To support the mental health and wellbeing of postgraduate research students, the Office for Students worked with Research England to awarded £1.5 million to 17 projects to support mental health and wellbeing of postgraduate students between March 2018 and January 2020.

In October 2020 Research England published a report to evaluate the impact of this funding at programme level against its aims and identify learning and useful practice from across the programme.


Government funding on student mental health during the pandemic

One off funding for student hardship

In December 2020, the government announced one-off funding totalling £20 million, to be distributed by the OfS to higher education providers to address student hardship. 


Student Space

In response to the coronavirus (COVID-19) pandemic, the OfS has contributed up to £3 million to co-fund Student Space, a new mental health platform launched in July, the development of which was led by Student Minds. The programme was initially due to run for six months from July to December. In November, it was announced it would be extended to over to 2020-21 academic year.
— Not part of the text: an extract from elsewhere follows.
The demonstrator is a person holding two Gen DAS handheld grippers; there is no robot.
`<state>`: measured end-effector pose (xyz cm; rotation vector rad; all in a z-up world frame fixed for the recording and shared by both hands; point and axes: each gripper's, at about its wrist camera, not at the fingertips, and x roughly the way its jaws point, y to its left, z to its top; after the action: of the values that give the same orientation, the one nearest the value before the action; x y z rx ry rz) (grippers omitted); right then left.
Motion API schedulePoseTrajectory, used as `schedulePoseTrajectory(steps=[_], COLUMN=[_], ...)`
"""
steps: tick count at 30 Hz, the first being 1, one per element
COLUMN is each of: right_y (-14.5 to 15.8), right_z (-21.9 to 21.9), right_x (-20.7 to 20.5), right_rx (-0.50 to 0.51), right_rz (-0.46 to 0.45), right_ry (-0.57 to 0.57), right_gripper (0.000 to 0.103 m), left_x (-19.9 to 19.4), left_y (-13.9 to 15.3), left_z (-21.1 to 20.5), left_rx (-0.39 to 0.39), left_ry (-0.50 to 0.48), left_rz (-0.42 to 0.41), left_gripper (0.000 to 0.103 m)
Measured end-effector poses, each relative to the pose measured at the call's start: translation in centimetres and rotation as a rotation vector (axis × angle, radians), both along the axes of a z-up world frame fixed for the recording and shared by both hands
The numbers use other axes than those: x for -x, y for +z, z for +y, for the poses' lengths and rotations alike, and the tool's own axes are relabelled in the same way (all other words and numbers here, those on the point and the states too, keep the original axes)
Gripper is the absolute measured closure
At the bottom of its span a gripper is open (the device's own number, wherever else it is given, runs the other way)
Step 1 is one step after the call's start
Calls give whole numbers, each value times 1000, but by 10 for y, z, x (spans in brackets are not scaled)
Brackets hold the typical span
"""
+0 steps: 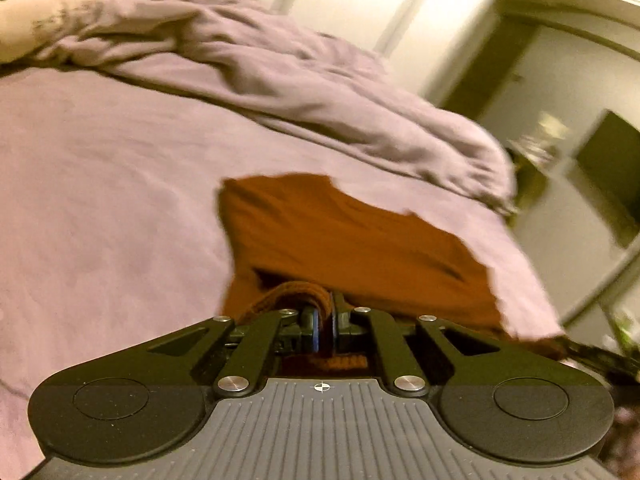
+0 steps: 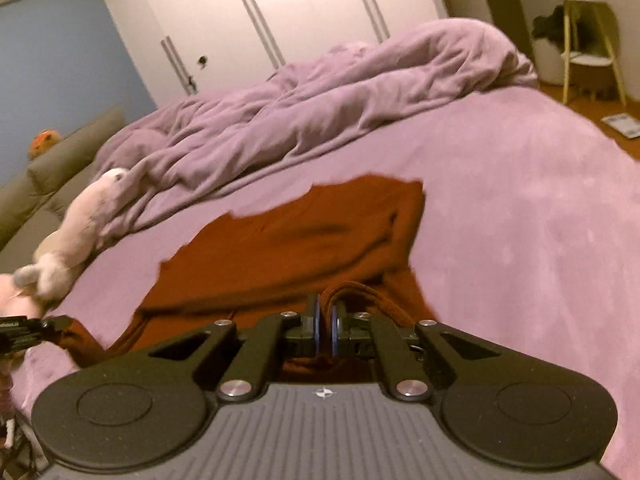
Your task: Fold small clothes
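Rust-orange knit garment (image 1: 344, 236) is spread on the mauve bed sheet (image 1: 100, 184), near edge lifted. Left tool (image 1: 325, 326) is clamped on a ribbed hem band; right tool (image 2: 325, 330) is pinched on the same ribbed edge at the other corner. Fabric is judged light, soft and limp, not slippery; sagging between the two holds is expected. The thicker ribbed hem is judged the best purchase. Surface is matte with shallow creases. A rumpled mauve duvet (image 2: 320, 92) and a pale plush toy (image 2: 80, 224) are noted behind.
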<state>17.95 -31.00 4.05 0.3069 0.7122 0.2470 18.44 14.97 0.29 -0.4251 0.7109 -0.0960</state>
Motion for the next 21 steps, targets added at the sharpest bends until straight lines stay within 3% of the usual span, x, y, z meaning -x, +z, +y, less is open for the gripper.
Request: schedulePoseTrajectory(steps=[2, 5, 7, 9, 10, 12, 15, 19, 21], right_y=[-7, -17, -19, -22, -24, -32, -43, -51, -53], right_z=[4, 5, -1, -9, -12, -12, -5, 14, 22], right_x=[-20, -39, -41, -39, -36, -38, -46, -56, -64], right_rx=[34, 69, 68, 77, 95, 148, 187, 276, 320], right_rz=[9, 25, 11, -2, -9, -5, 28, 22, 19], right_ry=[-24, -41, -59, -51, -39, 8, 53, 120, 137], right_gripper=[98, 96, 92, 87, 84, 64, 63, 63, 63], left_x=[-19, -26, -19, -15, -15, -21, -30, -41, -45], left_y=[-13, -26, -26, -29, -30, -40, -54, -64, -68], left_z=[-2, -1, 10, 18, 20, 18, 16, 12, 9], left_rx=[-51, -106, -97, -78, -83, -125, -136, -108, -109], left_ry=[39, 83, 85, 52, 33, 1, -22, -27, -38], left_rz=[33, 64, 49, 40, 45, 83, 137, 145, 145], left_gripper=[94, 80, 68, 49, 46, 43, 41, 41, 46])
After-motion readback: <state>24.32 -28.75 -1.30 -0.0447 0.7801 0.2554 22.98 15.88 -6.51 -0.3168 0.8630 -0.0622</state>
The programme was designed to complement the mental health support already in place through universities, colleges and NHS services in England and Wales – filling potential gaps in provision and ensuring that all students have access to support they need.


Additional £40 million for universities in Wales to support student hardship

On January 18 2021, the Welsh Government announced an additional £40 million for universities to support students facing financial hardship, helping the students most affected by the pandemic with expenses such as accommodation costs. This funding is in additional to £10 million provided for student hardship, mental health support and students unions announced in October 2020.


Additional £1.32 million for student wellbeing in Scotland

In November, the Scottish Government announced an additional £1.32 million designed to allow support staff to carry out more frequent checks to identify potential mental health issues, as well as wider welfare concerns, such as access to food deliveries and other necessities. The funding is also planned help to increase the number of drop-in chats for students, which will offer counselling on a digital platform.